(Items from a data source)

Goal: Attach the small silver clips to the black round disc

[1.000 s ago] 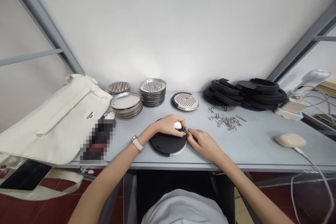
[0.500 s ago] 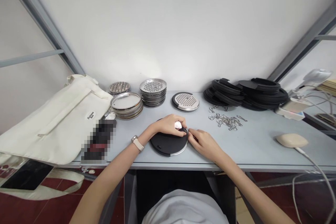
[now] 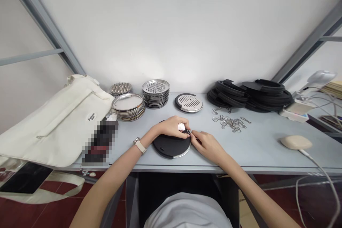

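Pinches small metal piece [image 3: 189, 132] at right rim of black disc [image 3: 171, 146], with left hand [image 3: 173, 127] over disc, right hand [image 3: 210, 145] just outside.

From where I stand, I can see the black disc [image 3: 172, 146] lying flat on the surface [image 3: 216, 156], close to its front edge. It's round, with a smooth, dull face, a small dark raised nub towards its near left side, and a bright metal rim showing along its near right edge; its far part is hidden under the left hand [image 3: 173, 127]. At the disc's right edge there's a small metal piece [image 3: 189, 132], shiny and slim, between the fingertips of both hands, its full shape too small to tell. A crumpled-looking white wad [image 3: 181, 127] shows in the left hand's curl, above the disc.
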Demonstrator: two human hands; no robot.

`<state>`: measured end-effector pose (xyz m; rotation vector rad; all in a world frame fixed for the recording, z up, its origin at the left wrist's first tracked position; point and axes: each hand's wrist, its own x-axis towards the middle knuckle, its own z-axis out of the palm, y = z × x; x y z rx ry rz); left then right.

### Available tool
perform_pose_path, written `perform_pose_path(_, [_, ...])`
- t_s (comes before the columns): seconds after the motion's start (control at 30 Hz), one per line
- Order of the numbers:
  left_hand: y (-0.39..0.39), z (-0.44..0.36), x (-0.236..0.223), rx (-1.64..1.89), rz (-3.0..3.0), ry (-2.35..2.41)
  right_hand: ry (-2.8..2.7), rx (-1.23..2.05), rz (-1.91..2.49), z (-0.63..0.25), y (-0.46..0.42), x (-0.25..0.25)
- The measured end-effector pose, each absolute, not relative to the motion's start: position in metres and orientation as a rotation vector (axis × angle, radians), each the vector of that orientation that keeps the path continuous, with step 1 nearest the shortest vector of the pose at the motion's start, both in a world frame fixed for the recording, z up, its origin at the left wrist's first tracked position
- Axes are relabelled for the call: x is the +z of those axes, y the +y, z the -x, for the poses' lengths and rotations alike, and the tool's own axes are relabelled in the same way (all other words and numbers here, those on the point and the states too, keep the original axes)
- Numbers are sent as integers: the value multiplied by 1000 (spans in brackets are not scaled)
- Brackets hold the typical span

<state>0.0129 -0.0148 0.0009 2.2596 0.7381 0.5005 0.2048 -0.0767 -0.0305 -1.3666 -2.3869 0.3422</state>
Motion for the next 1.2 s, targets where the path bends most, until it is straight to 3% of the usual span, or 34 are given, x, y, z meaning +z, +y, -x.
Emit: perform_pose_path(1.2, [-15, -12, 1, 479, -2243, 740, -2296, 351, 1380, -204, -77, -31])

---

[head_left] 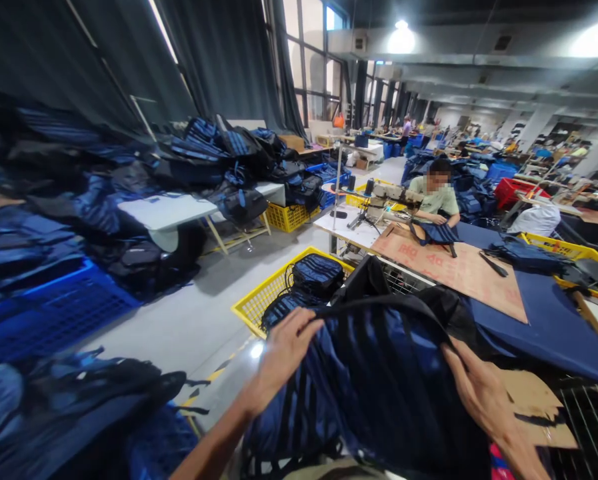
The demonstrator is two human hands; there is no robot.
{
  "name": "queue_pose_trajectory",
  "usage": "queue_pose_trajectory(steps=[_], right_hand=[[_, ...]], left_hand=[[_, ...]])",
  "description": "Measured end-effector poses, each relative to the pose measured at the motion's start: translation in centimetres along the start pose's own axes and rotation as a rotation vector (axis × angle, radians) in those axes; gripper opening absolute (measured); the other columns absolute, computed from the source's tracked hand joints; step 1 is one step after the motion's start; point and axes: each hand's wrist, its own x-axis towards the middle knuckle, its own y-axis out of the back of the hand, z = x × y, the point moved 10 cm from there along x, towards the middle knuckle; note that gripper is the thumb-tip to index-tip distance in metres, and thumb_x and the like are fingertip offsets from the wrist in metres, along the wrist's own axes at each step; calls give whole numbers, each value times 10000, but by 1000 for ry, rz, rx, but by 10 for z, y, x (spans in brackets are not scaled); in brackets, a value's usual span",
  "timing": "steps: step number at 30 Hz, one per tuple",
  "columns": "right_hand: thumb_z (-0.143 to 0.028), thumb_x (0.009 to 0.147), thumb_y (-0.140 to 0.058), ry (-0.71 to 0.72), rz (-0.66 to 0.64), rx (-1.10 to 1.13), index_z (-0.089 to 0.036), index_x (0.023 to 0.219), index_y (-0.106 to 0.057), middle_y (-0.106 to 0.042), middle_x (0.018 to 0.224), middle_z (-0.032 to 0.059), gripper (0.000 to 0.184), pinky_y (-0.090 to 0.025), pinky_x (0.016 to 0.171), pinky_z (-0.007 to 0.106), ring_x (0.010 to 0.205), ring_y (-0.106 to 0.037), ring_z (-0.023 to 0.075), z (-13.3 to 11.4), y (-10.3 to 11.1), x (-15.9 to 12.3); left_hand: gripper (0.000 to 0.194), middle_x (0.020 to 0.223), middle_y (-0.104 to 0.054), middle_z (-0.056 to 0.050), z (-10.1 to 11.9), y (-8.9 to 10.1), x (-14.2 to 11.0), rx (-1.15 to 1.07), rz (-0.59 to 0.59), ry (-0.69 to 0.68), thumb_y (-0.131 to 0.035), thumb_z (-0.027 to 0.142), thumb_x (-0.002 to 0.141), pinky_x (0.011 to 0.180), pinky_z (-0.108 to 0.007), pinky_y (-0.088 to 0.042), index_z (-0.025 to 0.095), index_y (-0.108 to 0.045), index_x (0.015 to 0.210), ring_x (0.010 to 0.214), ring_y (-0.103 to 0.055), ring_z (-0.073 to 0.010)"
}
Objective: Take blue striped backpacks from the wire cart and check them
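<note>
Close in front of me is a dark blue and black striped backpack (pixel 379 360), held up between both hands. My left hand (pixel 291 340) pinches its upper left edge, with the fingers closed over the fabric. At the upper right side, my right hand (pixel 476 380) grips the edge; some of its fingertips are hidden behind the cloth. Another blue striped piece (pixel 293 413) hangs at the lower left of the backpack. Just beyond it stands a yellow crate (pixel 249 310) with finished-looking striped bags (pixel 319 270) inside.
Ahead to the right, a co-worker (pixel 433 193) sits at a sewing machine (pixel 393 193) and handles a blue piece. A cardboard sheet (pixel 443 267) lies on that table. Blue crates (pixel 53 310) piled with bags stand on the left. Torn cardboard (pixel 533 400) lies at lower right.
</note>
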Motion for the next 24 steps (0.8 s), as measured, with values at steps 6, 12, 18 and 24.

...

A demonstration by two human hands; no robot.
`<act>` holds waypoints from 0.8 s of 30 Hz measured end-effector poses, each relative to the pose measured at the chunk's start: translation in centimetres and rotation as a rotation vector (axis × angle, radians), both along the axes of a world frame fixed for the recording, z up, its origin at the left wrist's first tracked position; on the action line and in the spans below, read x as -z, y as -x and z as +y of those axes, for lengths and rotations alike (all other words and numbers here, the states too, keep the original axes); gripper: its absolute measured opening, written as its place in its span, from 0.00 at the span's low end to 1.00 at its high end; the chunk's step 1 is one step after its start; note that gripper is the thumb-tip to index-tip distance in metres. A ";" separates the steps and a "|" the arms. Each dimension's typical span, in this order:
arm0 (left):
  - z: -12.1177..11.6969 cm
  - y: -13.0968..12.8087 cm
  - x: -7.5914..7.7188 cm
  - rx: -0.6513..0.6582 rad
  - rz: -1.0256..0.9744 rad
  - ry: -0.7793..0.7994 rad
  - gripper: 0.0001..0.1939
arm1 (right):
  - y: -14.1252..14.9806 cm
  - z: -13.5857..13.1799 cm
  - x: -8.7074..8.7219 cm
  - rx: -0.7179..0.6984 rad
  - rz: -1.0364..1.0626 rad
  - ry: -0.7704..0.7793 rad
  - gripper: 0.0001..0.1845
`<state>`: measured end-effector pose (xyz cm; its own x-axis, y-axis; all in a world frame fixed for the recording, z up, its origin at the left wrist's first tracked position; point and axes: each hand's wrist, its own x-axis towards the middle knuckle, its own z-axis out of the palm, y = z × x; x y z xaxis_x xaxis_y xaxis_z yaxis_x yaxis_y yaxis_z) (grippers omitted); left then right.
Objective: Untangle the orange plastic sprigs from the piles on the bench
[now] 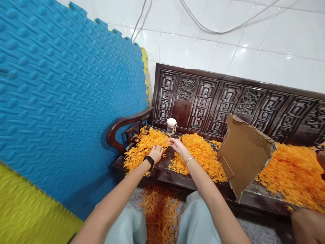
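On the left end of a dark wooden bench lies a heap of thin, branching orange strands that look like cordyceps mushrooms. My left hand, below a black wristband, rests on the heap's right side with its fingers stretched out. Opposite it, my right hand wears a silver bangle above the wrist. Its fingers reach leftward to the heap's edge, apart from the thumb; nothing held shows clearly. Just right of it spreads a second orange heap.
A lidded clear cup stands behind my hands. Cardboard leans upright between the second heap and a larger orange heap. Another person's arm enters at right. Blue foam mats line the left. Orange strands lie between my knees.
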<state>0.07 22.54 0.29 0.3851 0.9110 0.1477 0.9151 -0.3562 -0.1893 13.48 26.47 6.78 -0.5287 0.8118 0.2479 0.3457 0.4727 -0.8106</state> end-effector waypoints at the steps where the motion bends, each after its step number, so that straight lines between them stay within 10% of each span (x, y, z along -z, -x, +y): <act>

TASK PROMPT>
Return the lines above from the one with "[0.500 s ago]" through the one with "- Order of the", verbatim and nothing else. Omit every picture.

SOLUTION TO THE PROBLEM>
[0.500 s ago] 
[now] 

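Pinches small metal piece [image 3: 189, 132] at right rim of black disc [image 3: 171, 146], with left hand [image 3: 173, 127] over disc, right hand [image 3: 210, 145] just outside.

From where I stand, I can see the black disc [image 3: 172, 146] lying flat on the surface [image 3: 216, 156], close to its front edge. It's round, with a smooth, dull face, a small dark raised nub towards its near left side, and a bright metal rim showing along its near right edge; its far part is hidden under the left hand [image 3: 173, 127]. At the disc's right edge there's a small metal piece [image 3: 189, 132], shiny and slim, between the fingertips of both hands, its full shape too small to tell. A crumpled-looking white wad [image 3: 181, 127] shows in the left hand's curl, above the disc.
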Demonstrator: two human hands; no robot.

`<state>`: measured end-effector pose (xyz m; rotation vector rad; all in a world frame fixed for the recording, z up, its origin at the left wrist's first tracked position; point and axes: each hand's wrist, its own x-axis towards the middle knuckle, its own z-axis out of the palm, y = z × x; x y z rx ry rz); left then right.

### Available tool
perform_pose_path, written `perform_pose_path(_, [_, ...])`
- t_s (comes before the columns): seconds after the motion's start (control at 30 Hz), one per line
- Order of the numbers:

There is nothing further to the answer.